In den vergangenen zwei Jahren hat der Warenhauskonzern Galeria Kaufhof diverse Veränderungsprozesse in Gang gesetzt: Das Filialnetzt der HBC-Tochter wurde modernisiert, neue Konzepte und Marken eingeführt und den Kölner-Hauptsitz zum zentralen Hub für das Europageschäfts ausgebaut, berichtet Dr. Wolfgang Link, CEO von Galeria Kaufhof und HBC Europe. Dennoch habe sich die Krise bei Galeria Kaufhof aufgrund anhaltend negativer Entwicklungen im stationären Einzelhandel, verbunden mit der starken Wettbewerbsverzerrung durch ungleiche Personalkosten, weiter zu gespitzt.

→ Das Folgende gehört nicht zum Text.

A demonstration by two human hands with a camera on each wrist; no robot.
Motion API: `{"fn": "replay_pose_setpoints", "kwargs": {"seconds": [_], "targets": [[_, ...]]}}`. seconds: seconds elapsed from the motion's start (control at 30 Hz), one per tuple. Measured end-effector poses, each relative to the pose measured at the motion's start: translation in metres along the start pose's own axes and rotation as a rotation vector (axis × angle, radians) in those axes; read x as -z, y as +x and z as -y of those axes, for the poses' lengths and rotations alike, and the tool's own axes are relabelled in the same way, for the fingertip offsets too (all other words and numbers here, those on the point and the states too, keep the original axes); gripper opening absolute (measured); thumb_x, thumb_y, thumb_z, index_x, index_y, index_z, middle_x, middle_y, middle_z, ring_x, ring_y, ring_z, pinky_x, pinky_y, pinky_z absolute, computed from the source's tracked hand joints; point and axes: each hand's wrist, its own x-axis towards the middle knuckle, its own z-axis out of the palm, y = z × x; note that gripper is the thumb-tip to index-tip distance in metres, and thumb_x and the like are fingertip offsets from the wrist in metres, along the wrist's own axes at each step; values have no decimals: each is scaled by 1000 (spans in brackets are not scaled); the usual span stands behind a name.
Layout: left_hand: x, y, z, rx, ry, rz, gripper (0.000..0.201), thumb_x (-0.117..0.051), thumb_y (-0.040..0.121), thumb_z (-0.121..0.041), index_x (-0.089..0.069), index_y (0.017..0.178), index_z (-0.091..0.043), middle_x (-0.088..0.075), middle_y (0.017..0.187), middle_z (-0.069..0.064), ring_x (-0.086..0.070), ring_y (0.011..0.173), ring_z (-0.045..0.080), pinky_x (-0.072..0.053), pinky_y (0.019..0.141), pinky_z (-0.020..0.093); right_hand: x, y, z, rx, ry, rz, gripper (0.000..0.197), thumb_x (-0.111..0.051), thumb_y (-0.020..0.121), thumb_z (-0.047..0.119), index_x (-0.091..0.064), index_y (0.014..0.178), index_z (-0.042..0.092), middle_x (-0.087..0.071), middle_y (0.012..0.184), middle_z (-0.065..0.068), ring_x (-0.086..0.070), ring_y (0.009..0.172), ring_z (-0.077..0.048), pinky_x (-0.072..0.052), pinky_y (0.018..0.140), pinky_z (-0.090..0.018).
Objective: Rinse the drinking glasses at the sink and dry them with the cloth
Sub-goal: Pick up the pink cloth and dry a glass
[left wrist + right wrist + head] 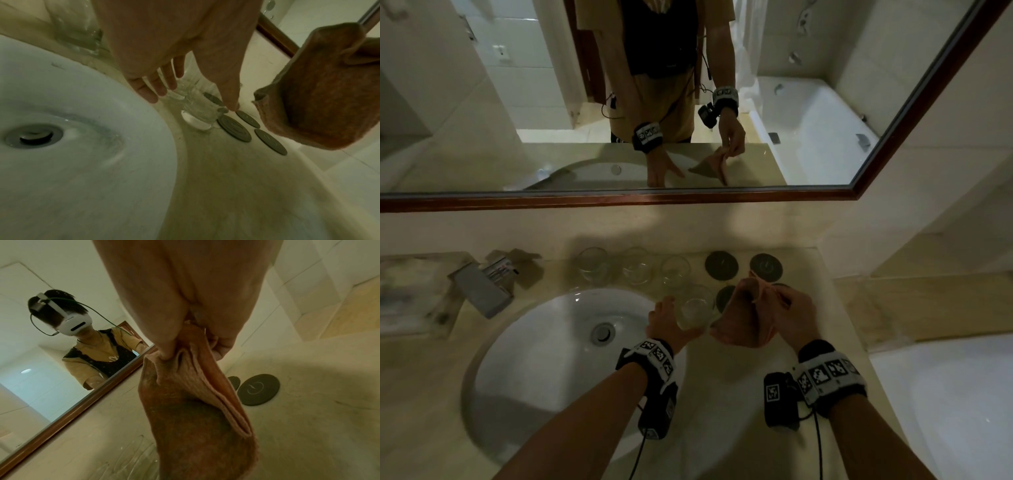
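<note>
Glass (694,308) stood on counter (739,383), left hand (664,320) around it, fingers loose, contact unclear. Right hand (792,317) pinched cloth (744,318). Left wrist view alone showed three coasters (234,128).

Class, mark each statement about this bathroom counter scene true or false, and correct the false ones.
1. The right hand pinches the cloth. True.
2. The left hand is empty. False: its fingers are round a glass.
3. Three more glasses stand behind the sink. True.
4. The dark coasters lie in the sink. False: they lie on the counter.
</note>
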Motion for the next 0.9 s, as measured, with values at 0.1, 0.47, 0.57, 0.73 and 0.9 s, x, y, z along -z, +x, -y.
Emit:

Galeria Kaufhof will sich jetzt für die Zukunft rüsten und sich von einem traditionellen Warenhaus in einen modernen Omni-Channel-Retailer verwandeln, heißt es seitens Galeria Kaufhof. Vor diesem Hintergrund hat der Kölner Warenhauskonzern den Dialog mit der Gewerkschaft Verdi aufgenommen.
„Wir haben einen langfristigen Plan für den zukünftigen Erfolg von Galeria Kaufhof und arbeiten aktiv daran, diesen Schritt für Schritt umsetzen. Wir sind überzeugt, dass der sich schnell verändernde Einzelhandel auch Chancen bietet. Dafür muss sich Galeria Kaufhof an die neuen Kundenwünsche und Marktentwicklungen anpassen“, so Dr. Link. Neben einem strikten Kostenmanagement und den jetzt eingeleiteten Maßnahmen will das Handelsunternehmen weiterhin gezielt in seine Filialen investieren und das Online-Geschäft ausbauen.
„Wir sind uns bewusst, dass ein neuer Tarifvertrag für unsere Mitarbeiter Einschnitte bedeutet. Dieser Schritt ist jedoch unvermeidlich, um unsere Wettbewerbsfähigkeit zu erhalten und damit Arbeitsplätze langfristig zu sichern. Wir wollen in Zukunft gemeinsam erfolgreich sein und uns als einer der größten Arbeitgeber im deutschen Einzelhandel unsere Branche weiterentwickeln“, so Peter Herlitzius, Geschäftsführer und Arbeitsdirektor von Galeria Kaufhof.